Verschuldensgrad; Beurteilungsspielraum; Verschuldensbegriff; Schadenersatz

Bibliographie

Gericht
BAG
Datum
07.07.1970
Aktenzeichen
1 AZR 505/69
Entscheidungsform
Urteil
Referenz
WKRS 1970, 10034
Entscheidungsname
[keine Angabe]
ECLI
[keine Angabe]

Verfahrensgang

vorgehend
LAG Hamm 07.10.1969 - 3 Sa 383/69

Fundstellen

  • DB 1970, 2227 (Volltext mit amtl. LS)
  • DB 1970, 1982-1983 (Volltext mit amtl. LS)
  • DVBl 1971, 228 (Kurzinformation)
  • VersR 1970, 1140-1144 (Volltext mit red. LS)

Amtlicher Leitsatz

1. Bei der Beurteilung des Verschuldensgrades im Falle gefahrgeneigter Arbeit steht dem Tatsachenrichter ein nicht unerheblicher Beurteilungsspielraum zu.
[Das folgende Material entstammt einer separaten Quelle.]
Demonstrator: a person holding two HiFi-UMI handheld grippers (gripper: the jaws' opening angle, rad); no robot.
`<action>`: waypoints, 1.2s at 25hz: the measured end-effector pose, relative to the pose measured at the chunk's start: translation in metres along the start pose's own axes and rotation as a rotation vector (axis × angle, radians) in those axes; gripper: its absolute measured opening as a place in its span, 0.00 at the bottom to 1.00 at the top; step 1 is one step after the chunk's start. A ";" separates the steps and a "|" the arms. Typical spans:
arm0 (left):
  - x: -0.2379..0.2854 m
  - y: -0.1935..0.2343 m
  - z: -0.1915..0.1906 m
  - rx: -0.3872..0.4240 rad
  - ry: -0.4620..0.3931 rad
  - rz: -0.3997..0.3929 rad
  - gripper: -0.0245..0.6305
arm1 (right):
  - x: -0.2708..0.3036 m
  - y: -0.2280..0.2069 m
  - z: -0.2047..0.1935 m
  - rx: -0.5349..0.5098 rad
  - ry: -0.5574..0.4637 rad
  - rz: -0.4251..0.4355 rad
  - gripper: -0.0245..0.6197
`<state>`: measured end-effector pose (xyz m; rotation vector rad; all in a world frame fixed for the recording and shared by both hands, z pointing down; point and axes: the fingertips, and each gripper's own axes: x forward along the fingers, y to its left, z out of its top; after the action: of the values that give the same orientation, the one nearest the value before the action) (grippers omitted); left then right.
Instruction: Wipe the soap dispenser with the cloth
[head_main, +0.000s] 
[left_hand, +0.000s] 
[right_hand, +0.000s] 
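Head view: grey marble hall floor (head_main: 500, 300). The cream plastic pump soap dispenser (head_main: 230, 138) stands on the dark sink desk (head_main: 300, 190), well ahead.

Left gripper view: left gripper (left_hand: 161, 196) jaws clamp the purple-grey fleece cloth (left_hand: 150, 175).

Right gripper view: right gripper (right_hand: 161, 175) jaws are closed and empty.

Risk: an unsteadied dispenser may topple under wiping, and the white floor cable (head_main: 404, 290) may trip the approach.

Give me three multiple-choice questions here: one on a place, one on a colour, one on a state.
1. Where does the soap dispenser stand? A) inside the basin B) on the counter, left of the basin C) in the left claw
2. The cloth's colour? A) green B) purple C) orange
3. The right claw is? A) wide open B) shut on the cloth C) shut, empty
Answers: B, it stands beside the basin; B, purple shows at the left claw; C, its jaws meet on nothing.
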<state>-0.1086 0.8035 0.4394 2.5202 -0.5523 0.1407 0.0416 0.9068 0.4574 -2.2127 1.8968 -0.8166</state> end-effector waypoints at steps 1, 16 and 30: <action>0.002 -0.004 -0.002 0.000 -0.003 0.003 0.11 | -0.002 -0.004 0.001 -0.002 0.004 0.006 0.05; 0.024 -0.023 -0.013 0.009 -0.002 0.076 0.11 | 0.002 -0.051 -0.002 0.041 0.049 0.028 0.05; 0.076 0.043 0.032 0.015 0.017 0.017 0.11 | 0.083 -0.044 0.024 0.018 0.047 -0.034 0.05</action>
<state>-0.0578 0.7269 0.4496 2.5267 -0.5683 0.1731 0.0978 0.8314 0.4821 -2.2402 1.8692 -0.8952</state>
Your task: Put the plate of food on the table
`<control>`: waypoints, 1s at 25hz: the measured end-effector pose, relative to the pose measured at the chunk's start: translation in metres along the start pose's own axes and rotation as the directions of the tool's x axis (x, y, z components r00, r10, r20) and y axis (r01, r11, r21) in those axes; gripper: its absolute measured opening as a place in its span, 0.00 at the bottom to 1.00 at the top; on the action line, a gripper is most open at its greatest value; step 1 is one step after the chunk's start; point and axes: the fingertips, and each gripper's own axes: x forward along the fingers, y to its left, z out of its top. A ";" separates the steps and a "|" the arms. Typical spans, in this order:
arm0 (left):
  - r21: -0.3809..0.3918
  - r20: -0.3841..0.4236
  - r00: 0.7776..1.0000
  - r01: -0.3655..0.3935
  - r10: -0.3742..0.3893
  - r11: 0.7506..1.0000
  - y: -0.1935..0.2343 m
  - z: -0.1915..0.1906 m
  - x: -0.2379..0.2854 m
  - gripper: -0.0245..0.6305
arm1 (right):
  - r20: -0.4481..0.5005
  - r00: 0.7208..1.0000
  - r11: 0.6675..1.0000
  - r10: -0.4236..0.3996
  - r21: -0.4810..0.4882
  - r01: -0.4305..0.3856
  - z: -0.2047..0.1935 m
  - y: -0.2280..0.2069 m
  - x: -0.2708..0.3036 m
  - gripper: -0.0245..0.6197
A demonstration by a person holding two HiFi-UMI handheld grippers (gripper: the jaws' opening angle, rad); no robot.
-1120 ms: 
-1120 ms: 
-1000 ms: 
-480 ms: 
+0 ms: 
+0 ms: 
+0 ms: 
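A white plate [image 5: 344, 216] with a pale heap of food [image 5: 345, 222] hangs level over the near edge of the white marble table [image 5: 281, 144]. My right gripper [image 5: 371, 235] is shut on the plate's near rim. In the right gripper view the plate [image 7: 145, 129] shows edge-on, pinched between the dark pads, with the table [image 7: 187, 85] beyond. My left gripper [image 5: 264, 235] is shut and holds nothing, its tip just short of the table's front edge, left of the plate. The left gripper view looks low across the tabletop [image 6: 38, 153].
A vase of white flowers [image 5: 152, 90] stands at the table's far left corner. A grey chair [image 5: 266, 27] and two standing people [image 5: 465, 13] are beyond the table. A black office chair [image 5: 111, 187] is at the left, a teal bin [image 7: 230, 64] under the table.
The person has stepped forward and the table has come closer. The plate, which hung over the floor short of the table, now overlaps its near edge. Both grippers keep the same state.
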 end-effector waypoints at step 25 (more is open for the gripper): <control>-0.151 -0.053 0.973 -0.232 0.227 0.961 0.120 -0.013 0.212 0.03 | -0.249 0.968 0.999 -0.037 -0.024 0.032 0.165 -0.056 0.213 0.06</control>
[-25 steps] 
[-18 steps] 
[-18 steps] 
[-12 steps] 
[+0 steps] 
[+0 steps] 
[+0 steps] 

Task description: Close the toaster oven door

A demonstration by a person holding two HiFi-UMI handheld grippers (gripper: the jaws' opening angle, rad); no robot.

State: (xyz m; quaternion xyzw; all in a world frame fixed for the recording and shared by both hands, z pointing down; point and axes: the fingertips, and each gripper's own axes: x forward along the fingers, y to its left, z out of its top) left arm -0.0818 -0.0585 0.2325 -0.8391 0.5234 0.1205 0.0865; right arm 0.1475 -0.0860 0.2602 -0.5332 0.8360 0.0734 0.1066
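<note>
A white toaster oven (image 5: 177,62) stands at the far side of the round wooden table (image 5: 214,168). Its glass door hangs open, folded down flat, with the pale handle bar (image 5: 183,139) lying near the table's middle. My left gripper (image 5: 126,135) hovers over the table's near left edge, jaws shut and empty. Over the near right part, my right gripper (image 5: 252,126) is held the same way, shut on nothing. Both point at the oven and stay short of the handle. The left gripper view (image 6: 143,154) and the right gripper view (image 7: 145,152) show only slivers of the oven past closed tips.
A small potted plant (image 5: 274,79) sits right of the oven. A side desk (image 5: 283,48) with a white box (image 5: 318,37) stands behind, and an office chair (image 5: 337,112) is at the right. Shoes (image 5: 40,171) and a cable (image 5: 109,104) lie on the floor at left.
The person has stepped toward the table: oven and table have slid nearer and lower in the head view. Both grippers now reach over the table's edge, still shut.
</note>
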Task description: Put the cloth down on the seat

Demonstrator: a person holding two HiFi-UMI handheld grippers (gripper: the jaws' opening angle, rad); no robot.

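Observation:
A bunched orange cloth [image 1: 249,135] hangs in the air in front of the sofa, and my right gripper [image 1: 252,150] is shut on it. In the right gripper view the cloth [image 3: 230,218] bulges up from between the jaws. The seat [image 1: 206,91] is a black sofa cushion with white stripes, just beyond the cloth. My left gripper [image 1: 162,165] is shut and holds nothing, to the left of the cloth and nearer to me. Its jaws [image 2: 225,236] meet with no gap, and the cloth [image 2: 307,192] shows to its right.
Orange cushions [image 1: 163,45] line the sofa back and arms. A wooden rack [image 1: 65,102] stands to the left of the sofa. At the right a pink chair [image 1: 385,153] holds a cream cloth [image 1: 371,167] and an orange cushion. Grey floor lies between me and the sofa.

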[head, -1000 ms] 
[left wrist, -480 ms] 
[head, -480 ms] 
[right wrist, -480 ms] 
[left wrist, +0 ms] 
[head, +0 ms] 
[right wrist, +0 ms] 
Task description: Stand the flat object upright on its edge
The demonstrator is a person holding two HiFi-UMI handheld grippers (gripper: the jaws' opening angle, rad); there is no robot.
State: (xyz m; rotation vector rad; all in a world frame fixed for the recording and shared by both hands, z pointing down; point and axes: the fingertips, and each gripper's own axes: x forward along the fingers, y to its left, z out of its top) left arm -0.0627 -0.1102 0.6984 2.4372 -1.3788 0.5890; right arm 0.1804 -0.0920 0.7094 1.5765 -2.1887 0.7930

2. Trotz des objektiven Verschuldensbegriffs im Zivilrecht sind hinsichtlich der Haftung des eine gefahrgeneigte Arbeit verrichtenden Arbeitnehmers bei der Beantwortung der Frage, inwieweit der Arbeitgeber Ersatz für den ihm von seinem Arbeitnehmer zugefügten Schaden verlangen kann, gewisse für das Betriebsrisiko des Arbeitgebers bedeutsame Umstände des einzelnen Falles zu berücksichtigen (Bestätigung des zur Veröffentlichung bestimmten Urteils des Senats vom 28. April 1970, 1 AZR 146/69). Zu diesen Umständen gehört die dem Arbeitgeber bekannte mangelnde Berufserfahrung des Arbeitnehmers.

3. Der Senat verbleibt dabei, daß die Beweislastregel des § 282 BGB im Bereich der gefahrgeneigten Arbeit keine Anwendung findet.

4. Die Feststellung, ob zwischen dem Verhalten des auf Schadenersatz in Anspruch genommenen Arbeitnehmers und dem Eintritt des Schadens ein ursächlicher Zusammenhang besteht, hat der Tatsachenrichter aufgrund des § 287 ZPO, nicht aufgrund des § 286 ZPO zu treffen. Es ist deshalb seinem Ermessen überlassen, ob er die angetretenen Beweise erheben und einen Gutachter hören will.

5. Es kann heute davon ausgegangen werden, daß die Gerichte im allgemeinen mit Personen besetzt sind, die auf dem Gebiet des Kraftfahrzeugwesens keine Laien sind.

6. Die Voraussetzungen des Begriffs der beharrlichen Arbeitsverweigerung sind nicht schon deshalb erfüllt, weil ein Arbeitnehmer mehrere Verstöße gegen seine Arbeitspflichten begangen hat; diese Verstöße müssen vielmehr auch, soll ein Fall der beharrlichen Arbeitsverweigerung angenommen werden können, nicht auf unterschiedlichen Gebieten liegen.

7. Nicht jeder Kraftausdruck stellt eine grobe Beleidigung des Arbeitgebers im Sinne des § 123 GewO dar.